Никакой дороги давно уже не было. Был снег, мягкий, сыпучий, справа и слева деревья, две стены, между стен — узенький коридор. То там, то тут тяжелые ветки перегораживали коридор… Зацепишь ветку — на голову снег, как с крыши.
Коридор, повернув туда-сюда, вывел на какое-то поле. Гектаров пять-шесть. Как будто знакомое и незнакомое… Над ним густая белая пелена и тишина. Молчаливая, сонная тишина. Лёкса приостановилась передохнуть, хватала ртом воздух и прислушивалась: может, услышит какой-нибудь голос. Может, где собака залает… Но вокруг было глухо и тихо, лишь в ушах звенело, словно тонкая натянутая струна, и хотелось спать.
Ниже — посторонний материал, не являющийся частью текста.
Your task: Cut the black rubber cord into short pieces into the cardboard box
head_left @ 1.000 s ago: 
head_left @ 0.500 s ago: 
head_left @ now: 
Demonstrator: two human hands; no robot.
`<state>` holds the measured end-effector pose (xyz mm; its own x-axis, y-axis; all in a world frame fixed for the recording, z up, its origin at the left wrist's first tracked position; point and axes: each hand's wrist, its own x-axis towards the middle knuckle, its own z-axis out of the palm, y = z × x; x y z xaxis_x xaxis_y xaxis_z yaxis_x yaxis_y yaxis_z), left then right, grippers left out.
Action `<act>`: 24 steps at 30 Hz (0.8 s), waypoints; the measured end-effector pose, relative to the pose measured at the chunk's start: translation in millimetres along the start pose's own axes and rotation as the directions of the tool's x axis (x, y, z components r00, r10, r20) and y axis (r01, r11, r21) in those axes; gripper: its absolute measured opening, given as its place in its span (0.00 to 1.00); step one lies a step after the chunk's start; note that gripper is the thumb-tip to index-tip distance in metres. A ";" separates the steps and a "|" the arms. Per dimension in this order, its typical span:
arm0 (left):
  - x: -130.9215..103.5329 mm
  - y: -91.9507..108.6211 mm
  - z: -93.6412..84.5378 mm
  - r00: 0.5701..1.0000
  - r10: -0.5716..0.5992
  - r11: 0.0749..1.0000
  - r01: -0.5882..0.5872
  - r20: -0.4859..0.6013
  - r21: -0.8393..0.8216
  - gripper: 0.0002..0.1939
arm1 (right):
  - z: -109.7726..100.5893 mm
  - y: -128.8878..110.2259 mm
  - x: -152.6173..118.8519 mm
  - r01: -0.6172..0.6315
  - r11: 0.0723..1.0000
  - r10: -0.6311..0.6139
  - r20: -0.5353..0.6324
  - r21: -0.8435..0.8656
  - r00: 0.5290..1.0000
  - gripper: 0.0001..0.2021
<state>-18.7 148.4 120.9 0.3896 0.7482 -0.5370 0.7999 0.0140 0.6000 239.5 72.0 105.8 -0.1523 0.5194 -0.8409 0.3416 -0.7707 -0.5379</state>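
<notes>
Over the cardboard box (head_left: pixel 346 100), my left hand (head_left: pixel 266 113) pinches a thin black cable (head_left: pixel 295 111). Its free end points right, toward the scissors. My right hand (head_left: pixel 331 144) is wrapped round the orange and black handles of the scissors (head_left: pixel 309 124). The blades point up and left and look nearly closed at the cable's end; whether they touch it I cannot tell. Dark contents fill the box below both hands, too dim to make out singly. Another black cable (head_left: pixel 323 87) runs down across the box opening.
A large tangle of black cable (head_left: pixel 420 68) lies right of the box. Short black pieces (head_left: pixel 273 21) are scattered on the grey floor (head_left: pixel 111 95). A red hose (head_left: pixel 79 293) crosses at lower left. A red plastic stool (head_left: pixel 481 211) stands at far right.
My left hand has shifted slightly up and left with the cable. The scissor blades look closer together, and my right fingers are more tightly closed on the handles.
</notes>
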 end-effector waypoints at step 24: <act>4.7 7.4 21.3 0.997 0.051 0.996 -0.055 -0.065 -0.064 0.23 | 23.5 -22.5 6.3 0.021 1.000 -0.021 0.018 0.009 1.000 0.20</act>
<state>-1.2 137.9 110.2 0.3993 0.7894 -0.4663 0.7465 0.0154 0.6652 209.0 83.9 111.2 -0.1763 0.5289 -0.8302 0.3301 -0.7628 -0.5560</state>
«Надо идти, — сказала себе Лёкса. — Надо идти вокруг поля: есть поле, значит, где-то должна быть и дорога…»
Она стояла под елкой — высокой, с широко раскинутыми ветвями. Снега здесь было меньше, сугроб полукругом лежал поодаль от комля, ноги чувствовали твердость близких корней.
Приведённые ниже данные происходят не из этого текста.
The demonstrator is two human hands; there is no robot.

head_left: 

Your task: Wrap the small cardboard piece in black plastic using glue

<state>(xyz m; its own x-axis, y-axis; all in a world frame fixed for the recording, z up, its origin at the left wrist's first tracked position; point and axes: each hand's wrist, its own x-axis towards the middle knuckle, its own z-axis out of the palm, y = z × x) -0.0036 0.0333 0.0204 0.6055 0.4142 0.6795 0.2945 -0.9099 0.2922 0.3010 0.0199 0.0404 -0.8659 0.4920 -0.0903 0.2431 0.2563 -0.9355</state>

«Надо идти», — повторила себе Лёкса, а сама стояла, прислонившись к стволу. В голове шумело, веки сами слипались от усталости. «Только не уснуть», — думала Лёкса, не замечая, что засыпает. Все пережитое за эти дни и эта дорога так измучили ее, что у нее уже не было сил сопротивляться: как только тело нашло опору, Лёкса уснула, будто провалилась в темную яму. Она не знала, сколько времени проспала так, стоя, но вдруг не то во сне, не то наяву ей послышался голос. Как будто кто-то голосил. И не кто-то, а ее дети. Она очнулась, прислушалась. Вокруг было тихо. Нигде ни голоса, ни звука. «Может, они ждали-ждали меня и вышли искать. А может, и сами заблудились?» — пронзила тревожная мысль.
И Лёкса снова полезла в снег и вскоре выбилась на неширокую дорогу. Вначале идти было легко, и Лёкса подумала: «Надо было давно передохнуть». Помесив снег с полкилометра, она снова почувствовала слабость. Начал болеть живот. Потом боль пошла внутрь, под грудь, и этот клубок сидел там, жег. «Только этого не хватало, — подумала Лёкса. — Только не хватало мне заболеть…»
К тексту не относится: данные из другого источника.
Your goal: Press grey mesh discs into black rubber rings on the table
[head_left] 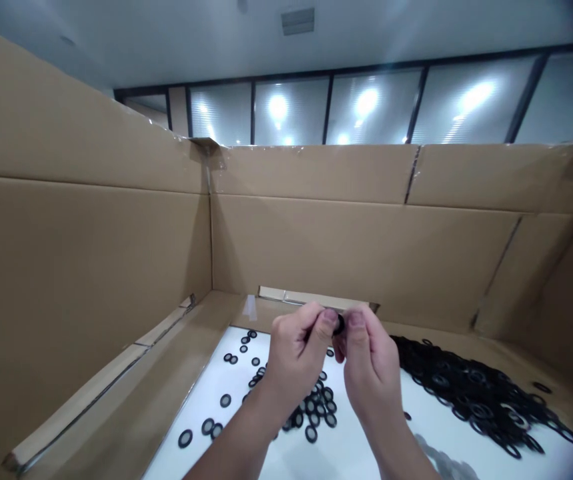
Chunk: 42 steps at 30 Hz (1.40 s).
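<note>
Near the middle of the head view, my left hand (299, 343) and my right hand (371, 353) are raised close together above a white board (316, 460). Between their fingertips is a small black ring (339, 325), pinched by my left hand. The thumb and fingers of my right hand are closed against its other side; whether they grip a further piece is hidden. Under and left of my hands lie several black-rimmed discs with pale centres (311, 433). A large heap of black rings (466, 387) lies to the right.
Tall cardboard walls (306, 240) surround the board at the back, left and right. Cardboard strips (111, 380) run along the left floor and the back. Translucent pale pieces (446, 463) lie at the lower right. A lone ring (541, 387) sits beyond the heap.
</note>
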Motion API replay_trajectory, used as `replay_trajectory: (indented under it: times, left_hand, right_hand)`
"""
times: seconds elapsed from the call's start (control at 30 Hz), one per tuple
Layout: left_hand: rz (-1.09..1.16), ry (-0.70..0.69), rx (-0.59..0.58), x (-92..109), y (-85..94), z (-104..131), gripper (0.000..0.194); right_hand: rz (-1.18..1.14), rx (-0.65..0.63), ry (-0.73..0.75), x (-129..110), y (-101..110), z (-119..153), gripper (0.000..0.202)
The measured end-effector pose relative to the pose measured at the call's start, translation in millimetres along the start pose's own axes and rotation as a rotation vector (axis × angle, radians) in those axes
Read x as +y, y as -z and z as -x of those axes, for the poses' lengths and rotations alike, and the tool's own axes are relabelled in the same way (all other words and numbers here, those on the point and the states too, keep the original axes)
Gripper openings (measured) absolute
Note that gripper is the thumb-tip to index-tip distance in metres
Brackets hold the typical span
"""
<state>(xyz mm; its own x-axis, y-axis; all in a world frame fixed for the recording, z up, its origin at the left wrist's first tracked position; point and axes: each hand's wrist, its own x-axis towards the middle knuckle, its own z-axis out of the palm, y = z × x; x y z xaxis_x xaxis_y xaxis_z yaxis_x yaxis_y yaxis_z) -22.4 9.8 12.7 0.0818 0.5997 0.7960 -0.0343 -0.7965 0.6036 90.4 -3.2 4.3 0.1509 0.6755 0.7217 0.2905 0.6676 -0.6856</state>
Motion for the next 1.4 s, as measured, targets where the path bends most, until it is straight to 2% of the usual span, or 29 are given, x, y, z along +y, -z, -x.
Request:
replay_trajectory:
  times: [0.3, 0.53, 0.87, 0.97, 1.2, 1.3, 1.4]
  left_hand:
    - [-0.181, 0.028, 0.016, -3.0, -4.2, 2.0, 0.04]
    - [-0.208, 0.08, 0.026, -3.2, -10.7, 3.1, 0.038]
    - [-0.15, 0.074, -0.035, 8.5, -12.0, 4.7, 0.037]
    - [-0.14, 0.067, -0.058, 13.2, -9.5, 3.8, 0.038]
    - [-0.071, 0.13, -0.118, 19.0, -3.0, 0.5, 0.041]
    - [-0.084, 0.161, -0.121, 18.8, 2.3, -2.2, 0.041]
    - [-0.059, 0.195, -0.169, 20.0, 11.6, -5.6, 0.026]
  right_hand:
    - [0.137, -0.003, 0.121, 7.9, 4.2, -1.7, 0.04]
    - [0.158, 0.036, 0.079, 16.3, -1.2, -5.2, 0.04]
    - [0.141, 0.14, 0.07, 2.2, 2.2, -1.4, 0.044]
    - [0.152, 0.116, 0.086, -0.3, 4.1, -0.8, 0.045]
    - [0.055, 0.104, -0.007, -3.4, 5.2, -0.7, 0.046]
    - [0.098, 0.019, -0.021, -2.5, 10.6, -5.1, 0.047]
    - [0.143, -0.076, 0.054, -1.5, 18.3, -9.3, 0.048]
Теперь она шла березняком. Показалось, будто где-то залаяли собаки. Вроде слева. Она остановилась. Нет, ничего не слышно. Снова двинулась дальше. Живот не переставал болеть. «Видимо, от голода», — решила она, но сама упрямо двигалась вперед. Она уже ничего не боялась, ни о чем не думала. Уже и злости не было ни на кого. Намечала: «Дойду до той березы и передохну», но, дойдя до березы, не останавливалась, шла дальше. «Дойду вон до той… Еще до той…»
И снова ей послышался лай собаки. И снова — слева и как будто сзади. Лёкса свернула влево. Шла между кустов и деревьев, уговаривая саму себя: «За этими березами должна быть деревня…» Однако за березами стояли другие березы, как копны сена, возвышались кусты. «Ну, за теми…» — снова шептала Лёкса, но и за «теми» кустами стояли другие… У Лёксы дрожало все: и руки, и ноги, и саму ее всю трясло. «Ну, за этими елочками…» Зацепилась за какой-то сук и полетела — руками и лицом в снег. Долго лежала, чувствуя на щеках приятный холод. Поднялась, прошла немного, прислонилась к стволу березы, сомкнула веки, потихоньку начала съезжать вниз, пока совсем не села. Так хорошо было сидеть!